Il virus e l’acqua santa
Se il primo capitolo era un intreccio riuscitissimo di paura e di citazioni ambiziose (Pupi Avati, Jonathan Demme e naturalmente lo zombesco Romero) tanto da costringere Hollywood a farne un remake, il sequel di [Rec], firmato dallo stesso Jaume Balagueró in coppia con Paco Plaza, non tradisce le aspettative di una visione sperimentale, forse meno evocativa in termini sociologici rispetto alla precedente puntata (nella quale si ravvisava il ghetto-palazzo e le paure nascoste dietro la porta del vicino) ma con un avanzare che si fa cinema piacevole, anche autoironico, ma mai grottesco. Certo, la partenza di [Rec]2 forse non è delle migliori (quasi videoludica a mò di Doom, la prospettiva iniziale delle telecamere fissata sui fucili d’assalto, con tanto di scene splatter), ma il film di Balaguerò & Plaza riesce piano a sollevarsi già dalla metà in poi, quando si mette a riprendere la situazione da più punti di vista con la consueta handy-cam, ma in modo originalissimo, sovrapponendo spazi e tempi narrativi. Punti luce e sguardi abilmente decomposti e ricomposti assieme, che si sfiorano e si intravedono per tutta la durata del film fino a fondersi in un finale inaspettato.

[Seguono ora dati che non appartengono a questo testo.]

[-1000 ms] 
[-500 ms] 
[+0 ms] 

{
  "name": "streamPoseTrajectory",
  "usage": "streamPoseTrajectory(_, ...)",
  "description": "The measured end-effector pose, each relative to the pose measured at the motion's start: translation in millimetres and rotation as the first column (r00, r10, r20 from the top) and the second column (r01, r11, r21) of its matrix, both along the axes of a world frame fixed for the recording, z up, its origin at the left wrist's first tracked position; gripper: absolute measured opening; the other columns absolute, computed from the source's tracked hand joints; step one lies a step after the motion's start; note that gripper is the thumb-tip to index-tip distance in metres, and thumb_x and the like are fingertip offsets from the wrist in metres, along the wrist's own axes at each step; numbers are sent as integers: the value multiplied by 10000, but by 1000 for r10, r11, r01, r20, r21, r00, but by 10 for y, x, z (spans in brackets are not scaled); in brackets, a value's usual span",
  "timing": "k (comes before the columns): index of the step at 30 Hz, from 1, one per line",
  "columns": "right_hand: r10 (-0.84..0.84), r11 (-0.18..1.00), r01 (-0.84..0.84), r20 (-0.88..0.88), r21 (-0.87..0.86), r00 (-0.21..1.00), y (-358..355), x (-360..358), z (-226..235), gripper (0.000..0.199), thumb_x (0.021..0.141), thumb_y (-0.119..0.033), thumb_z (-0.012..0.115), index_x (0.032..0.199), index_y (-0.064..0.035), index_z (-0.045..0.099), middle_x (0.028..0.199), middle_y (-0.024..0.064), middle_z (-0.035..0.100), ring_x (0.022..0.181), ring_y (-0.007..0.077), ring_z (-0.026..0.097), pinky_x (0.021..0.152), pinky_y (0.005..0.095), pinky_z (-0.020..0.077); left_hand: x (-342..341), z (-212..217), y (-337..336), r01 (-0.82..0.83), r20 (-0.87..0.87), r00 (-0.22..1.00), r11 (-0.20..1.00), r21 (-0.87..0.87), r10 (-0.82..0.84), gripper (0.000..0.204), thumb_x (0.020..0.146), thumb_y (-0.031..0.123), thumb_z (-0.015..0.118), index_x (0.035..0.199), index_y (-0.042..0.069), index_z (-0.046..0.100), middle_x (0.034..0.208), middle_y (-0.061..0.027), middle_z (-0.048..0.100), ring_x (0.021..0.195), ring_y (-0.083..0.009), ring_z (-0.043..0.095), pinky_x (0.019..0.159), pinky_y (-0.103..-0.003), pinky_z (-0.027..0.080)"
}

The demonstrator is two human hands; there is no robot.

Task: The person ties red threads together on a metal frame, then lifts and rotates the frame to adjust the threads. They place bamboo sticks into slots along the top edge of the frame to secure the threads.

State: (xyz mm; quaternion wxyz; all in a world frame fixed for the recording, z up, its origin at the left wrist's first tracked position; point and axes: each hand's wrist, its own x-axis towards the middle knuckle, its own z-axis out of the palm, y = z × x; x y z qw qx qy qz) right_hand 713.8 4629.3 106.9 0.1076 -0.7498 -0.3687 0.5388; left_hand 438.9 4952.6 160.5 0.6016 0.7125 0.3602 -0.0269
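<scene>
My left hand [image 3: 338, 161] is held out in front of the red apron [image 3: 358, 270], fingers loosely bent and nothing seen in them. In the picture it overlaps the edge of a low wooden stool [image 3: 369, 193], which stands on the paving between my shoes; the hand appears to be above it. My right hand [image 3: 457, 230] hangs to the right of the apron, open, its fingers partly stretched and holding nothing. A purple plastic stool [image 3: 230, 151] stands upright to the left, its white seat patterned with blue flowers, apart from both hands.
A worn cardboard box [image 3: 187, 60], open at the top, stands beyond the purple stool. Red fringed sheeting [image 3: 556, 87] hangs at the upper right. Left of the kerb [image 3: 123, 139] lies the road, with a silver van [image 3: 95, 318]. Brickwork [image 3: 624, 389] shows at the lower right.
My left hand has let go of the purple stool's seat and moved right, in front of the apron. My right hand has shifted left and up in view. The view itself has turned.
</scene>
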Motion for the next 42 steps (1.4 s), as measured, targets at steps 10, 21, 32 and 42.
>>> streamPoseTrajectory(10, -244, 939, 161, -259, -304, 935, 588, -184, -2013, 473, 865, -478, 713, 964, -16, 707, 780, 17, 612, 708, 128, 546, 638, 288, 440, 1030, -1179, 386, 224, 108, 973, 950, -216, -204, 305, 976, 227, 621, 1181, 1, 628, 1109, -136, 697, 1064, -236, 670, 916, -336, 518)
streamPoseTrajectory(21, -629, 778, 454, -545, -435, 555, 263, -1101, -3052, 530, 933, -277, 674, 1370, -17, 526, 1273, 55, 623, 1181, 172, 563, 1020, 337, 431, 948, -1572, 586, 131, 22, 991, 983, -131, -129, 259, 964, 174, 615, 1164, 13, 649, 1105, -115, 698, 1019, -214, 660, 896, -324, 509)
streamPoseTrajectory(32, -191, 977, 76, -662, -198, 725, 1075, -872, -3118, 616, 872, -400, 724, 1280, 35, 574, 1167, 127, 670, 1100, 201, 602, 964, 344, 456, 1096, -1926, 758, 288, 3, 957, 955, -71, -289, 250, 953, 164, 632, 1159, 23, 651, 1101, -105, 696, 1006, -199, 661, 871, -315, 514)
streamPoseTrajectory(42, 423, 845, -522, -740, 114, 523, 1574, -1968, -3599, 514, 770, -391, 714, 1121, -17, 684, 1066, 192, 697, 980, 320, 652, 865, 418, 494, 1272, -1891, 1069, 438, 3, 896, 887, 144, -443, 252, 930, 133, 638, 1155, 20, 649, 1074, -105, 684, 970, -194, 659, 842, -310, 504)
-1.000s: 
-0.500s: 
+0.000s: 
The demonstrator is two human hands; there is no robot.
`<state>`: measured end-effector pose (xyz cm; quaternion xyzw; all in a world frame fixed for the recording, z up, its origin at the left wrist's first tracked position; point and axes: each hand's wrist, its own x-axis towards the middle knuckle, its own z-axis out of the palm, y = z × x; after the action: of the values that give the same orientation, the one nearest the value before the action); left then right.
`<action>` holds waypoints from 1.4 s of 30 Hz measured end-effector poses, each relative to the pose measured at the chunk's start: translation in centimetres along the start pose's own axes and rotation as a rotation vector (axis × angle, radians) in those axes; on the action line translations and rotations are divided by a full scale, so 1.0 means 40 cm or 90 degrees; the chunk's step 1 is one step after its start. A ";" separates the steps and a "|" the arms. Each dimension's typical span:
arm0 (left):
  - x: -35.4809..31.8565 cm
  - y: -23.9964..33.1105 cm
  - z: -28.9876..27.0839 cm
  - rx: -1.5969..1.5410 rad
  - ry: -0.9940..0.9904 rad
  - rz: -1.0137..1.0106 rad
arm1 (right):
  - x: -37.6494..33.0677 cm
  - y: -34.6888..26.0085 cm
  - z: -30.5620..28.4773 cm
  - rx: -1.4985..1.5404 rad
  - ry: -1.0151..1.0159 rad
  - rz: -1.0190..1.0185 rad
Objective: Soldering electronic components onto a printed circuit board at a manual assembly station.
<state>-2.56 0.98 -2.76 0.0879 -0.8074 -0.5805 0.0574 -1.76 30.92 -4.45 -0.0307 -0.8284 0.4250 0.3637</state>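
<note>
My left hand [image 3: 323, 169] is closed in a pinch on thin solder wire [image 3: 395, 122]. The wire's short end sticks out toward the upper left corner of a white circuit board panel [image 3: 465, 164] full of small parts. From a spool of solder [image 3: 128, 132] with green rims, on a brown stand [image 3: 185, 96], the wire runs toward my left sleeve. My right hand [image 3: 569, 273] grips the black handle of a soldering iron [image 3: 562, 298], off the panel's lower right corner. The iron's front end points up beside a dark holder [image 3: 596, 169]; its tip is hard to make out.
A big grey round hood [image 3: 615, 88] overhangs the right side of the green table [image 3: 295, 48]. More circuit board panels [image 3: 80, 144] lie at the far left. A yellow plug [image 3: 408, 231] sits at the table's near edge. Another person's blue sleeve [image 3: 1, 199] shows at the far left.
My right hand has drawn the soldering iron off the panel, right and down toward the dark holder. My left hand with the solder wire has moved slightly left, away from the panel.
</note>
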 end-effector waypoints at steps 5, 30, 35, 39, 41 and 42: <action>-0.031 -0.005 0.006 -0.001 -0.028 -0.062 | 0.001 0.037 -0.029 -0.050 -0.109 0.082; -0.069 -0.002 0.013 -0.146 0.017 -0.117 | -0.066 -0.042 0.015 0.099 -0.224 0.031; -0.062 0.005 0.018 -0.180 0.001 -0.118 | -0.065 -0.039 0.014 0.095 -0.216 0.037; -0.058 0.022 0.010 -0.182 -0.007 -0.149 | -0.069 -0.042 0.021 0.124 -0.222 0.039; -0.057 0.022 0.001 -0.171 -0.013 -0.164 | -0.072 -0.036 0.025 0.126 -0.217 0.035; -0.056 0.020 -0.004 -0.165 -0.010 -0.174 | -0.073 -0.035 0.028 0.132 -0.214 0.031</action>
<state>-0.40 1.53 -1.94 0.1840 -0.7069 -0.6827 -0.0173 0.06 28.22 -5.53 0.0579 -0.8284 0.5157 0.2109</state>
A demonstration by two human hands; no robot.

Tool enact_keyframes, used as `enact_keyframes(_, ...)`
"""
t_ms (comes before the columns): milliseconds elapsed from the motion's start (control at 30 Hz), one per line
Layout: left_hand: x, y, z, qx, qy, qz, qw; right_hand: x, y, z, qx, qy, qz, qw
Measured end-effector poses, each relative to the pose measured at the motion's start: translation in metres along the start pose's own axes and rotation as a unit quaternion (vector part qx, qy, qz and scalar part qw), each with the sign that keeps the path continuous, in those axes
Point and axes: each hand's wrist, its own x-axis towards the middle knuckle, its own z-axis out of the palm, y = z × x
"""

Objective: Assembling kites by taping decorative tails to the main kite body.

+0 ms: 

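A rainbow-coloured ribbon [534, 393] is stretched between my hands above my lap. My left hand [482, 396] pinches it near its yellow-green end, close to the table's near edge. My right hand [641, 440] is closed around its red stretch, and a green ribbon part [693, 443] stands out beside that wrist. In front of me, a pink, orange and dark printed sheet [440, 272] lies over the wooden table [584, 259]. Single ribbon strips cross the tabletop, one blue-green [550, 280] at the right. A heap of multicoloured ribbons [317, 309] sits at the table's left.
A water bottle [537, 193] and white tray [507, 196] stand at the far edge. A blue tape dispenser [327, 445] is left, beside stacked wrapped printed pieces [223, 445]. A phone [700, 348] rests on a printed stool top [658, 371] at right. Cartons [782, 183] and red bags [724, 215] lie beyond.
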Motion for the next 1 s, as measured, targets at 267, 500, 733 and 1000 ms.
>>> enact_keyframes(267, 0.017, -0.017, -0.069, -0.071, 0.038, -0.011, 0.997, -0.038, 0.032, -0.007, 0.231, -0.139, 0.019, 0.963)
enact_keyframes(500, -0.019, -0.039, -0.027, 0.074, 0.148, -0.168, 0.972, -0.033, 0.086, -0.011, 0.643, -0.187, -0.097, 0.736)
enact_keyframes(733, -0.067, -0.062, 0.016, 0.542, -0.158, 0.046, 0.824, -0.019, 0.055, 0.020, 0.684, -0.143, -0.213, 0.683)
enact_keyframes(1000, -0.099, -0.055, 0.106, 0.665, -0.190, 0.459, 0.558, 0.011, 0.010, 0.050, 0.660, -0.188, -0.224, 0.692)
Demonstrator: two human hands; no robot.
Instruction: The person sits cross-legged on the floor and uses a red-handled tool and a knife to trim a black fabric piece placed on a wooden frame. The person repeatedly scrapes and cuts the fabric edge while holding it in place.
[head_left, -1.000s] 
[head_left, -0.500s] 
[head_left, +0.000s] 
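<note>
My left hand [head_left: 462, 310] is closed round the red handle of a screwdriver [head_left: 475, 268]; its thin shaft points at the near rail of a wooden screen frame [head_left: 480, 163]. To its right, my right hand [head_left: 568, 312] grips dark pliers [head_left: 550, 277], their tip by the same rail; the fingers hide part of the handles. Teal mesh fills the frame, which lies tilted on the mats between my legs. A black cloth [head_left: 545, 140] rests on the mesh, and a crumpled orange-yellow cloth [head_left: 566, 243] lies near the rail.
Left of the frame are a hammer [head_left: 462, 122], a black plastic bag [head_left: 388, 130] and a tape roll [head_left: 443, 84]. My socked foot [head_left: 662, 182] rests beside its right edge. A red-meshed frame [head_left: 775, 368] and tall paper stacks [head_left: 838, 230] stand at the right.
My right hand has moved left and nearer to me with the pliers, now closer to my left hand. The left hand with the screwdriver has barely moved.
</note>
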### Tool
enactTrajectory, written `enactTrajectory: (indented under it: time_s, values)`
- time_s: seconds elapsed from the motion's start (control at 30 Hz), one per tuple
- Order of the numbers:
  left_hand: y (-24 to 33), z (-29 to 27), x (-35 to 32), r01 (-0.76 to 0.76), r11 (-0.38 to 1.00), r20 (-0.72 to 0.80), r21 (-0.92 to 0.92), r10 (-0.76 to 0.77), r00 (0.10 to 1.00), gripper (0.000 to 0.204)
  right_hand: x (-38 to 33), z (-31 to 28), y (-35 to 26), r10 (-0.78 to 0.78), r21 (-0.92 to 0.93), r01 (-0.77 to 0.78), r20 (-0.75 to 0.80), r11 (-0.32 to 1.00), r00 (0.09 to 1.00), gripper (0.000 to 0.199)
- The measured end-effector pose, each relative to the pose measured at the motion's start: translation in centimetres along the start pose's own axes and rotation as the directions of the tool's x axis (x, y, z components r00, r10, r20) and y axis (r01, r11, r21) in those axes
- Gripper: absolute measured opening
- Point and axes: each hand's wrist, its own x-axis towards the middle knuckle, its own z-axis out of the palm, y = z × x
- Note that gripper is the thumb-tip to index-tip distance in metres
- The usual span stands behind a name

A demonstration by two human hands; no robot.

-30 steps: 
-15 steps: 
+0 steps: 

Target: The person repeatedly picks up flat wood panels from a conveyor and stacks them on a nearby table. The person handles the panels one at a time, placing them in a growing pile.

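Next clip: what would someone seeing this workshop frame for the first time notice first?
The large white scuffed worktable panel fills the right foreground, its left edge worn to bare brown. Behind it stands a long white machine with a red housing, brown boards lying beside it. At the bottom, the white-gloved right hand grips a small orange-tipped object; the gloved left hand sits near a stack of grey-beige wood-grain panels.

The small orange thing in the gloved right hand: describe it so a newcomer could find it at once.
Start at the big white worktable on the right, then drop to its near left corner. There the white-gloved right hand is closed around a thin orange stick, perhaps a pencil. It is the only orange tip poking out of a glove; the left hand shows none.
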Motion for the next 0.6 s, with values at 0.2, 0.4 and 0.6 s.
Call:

Da segnalare, per gli appassionati ai misteri di [Rec], che gli interrogativi rimasti in sospeso nel primo capitolo trovano delle risposte, ma forse non quelle sulle quali molti avevano scommesso. Le radici della terribile epidemia messa in quarantena nel palazzone di Barcellona in [Rec]2 tendono infatti (con non poca fatica bisogna dire) verso un microcosmo religioso (in [Rec] il mistico e il demoniaco erano soltanto accennati verso la fine, qui esplodono decisamente fin dall’inizio). Non a caso le citazioni – che pure anche stavolta non mancano – questa volta vanno a parare proprio verso L’esorcista et similia, sostituendo alla chimica del “virus”, l’acqua santa e la voce distorta del satanasso di turno.
Ciò che sorprende piacevolmente è che l’ambientazione scelta da [Rec]2 sia identica alla prima, quasi tutto fosse rimasto ancora intatto, respirando la stessa aria claustrofobica (anche se stavolta riusciamo a vedere anche qualche esterno). E nonostante la svolta “mistica”, la trama segue fedelmente il filo spezzato in precedenza, così come le storie e i personaggi del primo episodio ritornano sulla scena evidenziando una simbiosi inevitabile fra i due capitoli (e già annunciando con chiarezza che ci aspetterà almeno un terzo futuro episodio). Il finale, dicevamo: fin troppo esplicito il rimando a The Ring (con tanto di pozzo) ma perfino (sui fotogrammi finali) a L’alieno, cult movie di serie b del 1987 diretto da Jack Sholder, fanta horror quanto questo [Rec]2. E anche se non riusciamo a trovare niente di davvero coinvolgente, tanto che quel prete poco credibile con l’accento alla Ratzinger ci strappa perfino qualche sorriso invece di spaventarci, non possiamo non ammettere che probabilmente [Rec]2 è sequel più azzeccato nel suo genere (basti pensare al disastro che è stato fatto invece con 28 settimane dopo). E tanto basta.
Curiosità
Il film ha incassato in questi giorni la nomination ai premi Goya 2010, nella sezione migliori effetti.